Work required:
Would you copy only the lines below, from the one containing "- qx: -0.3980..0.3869" through the very last one, leaving the pictures out?

┄┄┄┄┄┄┄┄┄┄

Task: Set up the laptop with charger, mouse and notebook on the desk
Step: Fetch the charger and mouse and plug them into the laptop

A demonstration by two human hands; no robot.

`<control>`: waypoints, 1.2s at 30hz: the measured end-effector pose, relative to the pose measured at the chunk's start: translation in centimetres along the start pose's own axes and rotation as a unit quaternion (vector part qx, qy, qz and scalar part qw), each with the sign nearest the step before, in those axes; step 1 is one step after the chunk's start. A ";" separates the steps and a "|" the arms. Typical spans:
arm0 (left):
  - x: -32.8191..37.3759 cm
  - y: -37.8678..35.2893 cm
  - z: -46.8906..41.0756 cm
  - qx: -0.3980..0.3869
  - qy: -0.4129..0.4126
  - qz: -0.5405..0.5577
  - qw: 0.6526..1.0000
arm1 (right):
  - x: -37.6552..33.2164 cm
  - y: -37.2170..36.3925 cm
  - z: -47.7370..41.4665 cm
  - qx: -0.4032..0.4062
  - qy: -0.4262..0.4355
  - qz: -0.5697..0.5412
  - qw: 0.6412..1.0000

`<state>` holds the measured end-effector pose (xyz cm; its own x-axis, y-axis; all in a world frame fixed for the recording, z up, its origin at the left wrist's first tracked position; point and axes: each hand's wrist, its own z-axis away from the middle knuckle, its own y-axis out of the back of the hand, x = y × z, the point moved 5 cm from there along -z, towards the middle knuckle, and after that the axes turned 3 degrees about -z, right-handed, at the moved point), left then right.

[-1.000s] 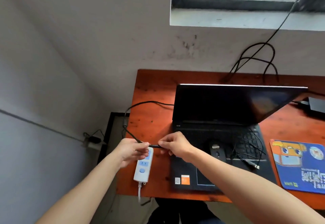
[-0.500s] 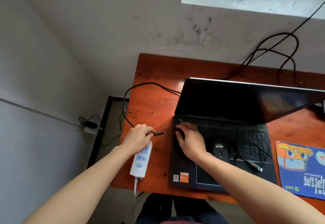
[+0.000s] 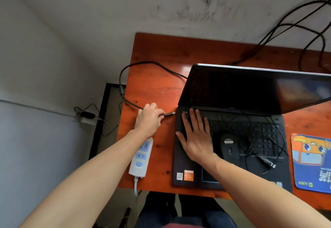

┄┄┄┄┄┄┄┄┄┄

Exercise output:
  - qx: -0.3980..0.3869
  - qy: -0.4129..0.4126
  - qz: -0.5405..0.5577
  - qw: 0.6526..1.0000
arm1 (right):
  - x: -37.6552..33.2164 cm
  - y: -37.2170..36.3925 cm
  - z: -47.7370..41.4665 cm
  - qx: -0.4032..0.4062
  - qy: -0.4262..0.4355
  - qz: -0.5697..0.5412
  - qw: 0.6412..1.0000

`<state>` holds the measured end-effector pose (xyz cm; its own x-axis, y-axis; all in a world frame fixed for the recording, z up, its origin at the left wrist's first tracked position; point and axes: each hand's wrist, its own z-axis away from the middle knuckle, its own y-axis out of the back of the hand, x = y × z, the point moved 5 cm from there along -z, towards the middle knuckle, and after that the axes turned 3 degrees about -z, right-handed, at the moved point), left then right.

[-1.000s] 
[-0.500s] 
[+0.000s] 

No more output remains.